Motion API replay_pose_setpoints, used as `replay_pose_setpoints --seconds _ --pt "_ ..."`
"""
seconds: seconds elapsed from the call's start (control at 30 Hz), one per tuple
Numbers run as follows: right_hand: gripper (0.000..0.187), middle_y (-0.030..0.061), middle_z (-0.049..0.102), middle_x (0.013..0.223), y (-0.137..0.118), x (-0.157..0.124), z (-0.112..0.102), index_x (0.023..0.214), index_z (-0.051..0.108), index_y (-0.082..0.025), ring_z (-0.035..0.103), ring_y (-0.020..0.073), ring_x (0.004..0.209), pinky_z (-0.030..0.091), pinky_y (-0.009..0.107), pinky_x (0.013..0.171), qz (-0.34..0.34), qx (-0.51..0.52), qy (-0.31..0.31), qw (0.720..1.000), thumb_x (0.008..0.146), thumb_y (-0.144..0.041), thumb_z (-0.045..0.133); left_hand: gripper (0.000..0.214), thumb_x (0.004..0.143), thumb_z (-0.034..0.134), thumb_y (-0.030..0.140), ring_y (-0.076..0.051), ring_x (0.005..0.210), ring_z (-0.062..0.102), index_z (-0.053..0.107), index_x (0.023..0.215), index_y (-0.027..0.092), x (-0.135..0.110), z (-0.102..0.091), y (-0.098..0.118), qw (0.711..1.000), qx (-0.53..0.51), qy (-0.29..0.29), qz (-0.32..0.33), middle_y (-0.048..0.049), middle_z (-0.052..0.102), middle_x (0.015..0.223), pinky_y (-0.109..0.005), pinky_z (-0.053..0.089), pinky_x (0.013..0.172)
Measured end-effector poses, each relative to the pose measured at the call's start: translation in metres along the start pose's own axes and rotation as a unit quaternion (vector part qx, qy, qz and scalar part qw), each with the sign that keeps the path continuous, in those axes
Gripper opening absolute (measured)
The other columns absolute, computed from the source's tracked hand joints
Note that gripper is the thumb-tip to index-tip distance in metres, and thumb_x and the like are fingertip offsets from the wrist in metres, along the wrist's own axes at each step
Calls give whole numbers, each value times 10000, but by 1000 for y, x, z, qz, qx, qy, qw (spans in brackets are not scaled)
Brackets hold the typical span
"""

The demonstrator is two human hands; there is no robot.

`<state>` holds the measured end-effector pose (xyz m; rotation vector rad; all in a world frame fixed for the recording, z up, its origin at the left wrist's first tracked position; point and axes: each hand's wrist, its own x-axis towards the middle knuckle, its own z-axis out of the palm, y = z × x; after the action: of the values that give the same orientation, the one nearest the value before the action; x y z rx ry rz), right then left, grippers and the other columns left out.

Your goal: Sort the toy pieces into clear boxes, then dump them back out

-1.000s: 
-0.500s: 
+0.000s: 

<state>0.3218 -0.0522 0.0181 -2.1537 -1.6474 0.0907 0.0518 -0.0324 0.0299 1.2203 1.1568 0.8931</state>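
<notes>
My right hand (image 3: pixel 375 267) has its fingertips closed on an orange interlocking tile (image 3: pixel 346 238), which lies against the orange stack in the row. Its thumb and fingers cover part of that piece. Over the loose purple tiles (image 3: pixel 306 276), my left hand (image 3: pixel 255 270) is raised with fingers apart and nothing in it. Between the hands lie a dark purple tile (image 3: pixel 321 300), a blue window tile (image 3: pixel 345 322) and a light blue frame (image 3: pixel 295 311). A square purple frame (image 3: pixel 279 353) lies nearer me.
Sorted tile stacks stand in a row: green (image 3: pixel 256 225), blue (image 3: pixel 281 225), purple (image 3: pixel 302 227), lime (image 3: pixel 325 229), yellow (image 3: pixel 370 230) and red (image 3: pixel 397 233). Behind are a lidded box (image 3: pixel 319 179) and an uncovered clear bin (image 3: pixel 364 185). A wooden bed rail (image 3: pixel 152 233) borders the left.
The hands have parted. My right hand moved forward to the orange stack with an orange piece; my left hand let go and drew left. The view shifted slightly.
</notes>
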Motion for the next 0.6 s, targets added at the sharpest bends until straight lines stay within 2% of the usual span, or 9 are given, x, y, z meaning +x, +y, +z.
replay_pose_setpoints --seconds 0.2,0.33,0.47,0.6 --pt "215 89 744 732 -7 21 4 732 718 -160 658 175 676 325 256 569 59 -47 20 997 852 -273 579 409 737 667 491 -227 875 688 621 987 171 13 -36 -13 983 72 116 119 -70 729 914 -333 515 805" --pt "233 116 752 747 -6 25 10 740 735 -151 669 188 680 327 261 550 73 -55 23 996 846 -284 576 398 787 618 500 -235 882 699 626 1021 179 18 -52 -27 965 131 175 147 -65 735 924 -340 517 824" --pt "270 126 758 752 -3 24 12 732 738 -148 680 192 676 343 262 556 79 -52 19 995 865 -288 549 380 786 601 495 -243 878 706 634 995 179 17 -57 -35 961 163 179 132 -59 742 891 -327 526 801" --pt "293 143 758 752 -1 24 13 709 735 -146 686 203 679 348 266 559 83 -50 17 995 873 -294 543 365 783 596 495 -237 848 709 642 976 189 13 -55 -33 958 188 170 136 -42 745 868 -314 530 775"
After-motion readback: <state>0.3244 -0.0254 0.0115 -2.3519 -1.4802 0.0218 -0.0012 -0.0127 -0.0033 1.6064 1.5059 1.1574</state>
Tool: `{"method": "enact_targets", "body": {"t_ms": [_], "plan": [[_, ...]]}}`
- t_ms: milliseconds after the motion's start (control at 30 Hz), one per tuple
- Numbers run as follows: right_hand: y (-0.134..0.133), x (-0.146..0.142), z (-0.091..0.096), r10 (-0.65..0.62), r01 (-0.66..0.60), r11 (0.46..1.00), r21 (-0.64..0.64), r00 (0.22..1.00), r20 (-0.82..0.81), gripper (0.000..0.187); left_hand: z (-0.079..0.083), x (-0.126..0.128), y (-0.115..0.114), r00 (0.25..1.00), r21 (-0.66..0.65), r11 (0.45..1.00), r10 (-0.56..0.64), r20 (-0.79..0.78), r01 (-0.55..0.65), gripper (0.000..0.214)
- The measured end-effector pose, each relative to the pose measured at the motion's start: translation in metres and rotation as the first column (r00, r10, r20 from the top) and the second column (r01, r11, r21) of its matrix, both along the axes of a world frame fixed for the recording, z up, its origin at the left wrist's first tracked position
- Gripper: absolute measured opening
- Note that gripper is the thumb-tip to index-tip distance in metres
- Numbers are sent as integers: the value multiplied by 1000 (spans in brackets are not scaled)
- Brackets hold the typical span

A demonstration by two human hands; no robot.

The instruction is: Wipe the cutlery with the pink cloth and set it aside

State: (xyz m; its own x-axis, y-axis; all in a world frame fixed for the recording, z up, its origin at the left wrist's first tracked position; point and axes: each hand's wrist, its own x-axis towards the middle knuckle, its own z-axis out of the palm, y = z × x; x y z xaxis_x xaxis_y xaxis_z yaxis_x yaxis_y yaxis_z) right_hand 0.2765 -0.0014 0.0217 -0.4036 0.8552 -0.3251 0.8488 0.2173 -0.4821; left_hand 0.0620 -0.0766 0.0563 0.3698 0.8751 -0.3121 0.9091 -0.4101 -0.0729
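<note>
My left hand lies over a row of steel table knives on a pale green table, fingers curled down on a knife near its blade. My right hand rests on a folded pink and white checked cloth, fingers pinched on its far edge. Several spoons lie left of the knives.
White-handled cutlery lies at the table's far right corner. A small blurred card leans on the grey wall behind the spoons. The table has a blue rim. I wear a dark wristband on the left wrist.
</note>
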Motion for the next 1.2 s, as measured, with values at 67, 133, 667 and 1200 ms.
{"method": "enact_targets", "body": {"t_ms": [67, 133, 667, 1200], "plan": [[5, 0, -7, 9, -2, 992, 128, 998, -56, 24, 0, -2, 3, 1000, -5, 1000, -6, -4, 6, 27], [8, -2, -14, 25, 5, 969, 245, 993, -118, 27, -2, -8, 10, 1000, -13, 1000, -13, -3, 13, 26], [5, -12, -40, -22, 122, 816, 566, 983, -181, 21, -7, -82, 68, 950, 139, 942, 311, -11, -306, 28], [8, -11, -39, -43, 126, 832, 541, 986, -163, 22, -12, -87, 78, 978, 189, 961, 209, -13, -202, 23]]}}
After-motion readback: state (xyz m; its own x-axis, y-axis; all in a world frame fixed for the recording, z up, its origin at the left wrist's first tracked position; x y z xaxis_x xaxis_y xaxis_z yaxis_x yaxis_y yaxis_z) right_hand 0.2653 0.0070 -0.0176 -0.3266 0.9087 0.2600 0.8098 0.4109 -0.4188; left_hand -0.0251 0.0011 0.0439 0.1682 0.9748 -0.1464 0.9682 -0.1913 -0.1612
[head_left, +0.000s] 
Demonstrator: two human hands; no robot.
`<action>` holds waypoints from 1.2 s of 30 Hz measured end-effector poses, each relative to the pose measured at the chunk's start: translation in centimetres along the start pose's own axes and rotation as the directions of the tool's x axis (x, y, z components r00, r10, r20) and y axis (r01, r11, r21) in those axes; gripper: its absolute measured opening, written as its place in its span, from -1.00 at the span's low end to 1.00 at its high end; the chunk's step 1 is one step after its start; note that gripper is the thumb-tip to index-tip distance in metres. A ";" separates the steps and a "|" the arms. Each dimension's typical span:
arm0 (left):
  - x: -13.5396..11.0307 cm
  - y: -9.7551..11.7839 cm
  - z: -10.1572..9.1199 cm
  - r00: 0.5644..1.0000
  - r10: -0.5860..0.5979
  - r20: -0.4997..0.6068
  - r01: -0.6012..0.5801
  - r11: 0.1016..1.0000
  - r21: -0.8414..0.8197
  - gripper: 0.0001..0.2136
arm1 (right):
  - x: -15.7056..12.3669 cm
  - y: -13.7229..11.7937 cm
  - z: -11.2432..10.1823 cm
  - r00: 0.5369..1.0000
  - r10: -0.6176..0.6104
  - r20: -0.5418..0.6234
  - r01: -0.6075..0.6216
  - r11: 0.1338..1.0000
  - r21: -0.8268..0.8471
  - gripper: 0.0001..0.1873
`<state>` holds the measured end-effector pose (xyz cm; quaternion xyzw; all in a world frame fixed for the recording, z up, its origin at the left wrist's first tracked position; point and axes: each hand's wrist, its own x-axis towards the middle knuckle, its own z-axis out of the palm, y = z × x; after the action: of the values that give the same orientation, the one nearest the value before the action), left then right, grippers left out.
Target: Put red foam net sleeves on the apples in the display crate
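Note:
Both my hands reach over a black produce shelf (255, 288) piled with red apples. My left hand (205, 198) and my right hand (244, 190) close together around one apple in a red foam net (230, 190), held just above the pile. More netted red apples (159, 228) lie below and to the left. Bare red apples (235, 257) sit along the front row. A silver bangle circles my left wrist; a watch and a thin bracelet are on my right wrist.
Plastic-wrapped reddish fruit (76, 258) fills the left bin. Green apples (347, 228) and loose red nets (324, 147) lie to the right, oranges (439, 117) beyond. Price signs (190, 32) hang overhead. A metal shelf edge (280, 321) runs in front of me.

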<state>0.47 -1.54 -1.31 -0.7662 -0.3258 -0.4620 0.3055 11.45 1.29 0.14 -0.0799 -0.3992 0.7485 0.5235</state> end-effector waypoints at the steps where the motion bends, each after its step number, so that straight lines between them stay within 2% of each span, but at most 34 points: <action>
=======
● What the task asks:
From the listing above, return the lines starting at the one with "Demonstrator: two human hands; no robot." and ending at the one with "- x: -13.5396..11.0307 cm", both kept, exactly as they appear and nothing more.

● Answer box:
Demonstrator: two human hands; no robot.
`<action>` holds waypoints from 1.2 s of 30 Hz measured end-effector poses, each relative to the pose measured at the chunk's start: translation in centimetres along the start pose's own axes and rotation as the directions of the tool's x axis (x, y, z components r00, r10, r20) and y axis (r01, r11, r21) in those axes; gripper: its absolute measured opening, written as its place in its span, from -1.00 at the span's low end to 1.00 at its high end; the chunk's step 1 is one step after its start; note that gripper is the thumb-tip to index-tip distance in metres. A ";" separates the steps and a "|" the arms. Each dimension's typical span:
arm0 (left):
  - x: -13.5396..11.0307 cm

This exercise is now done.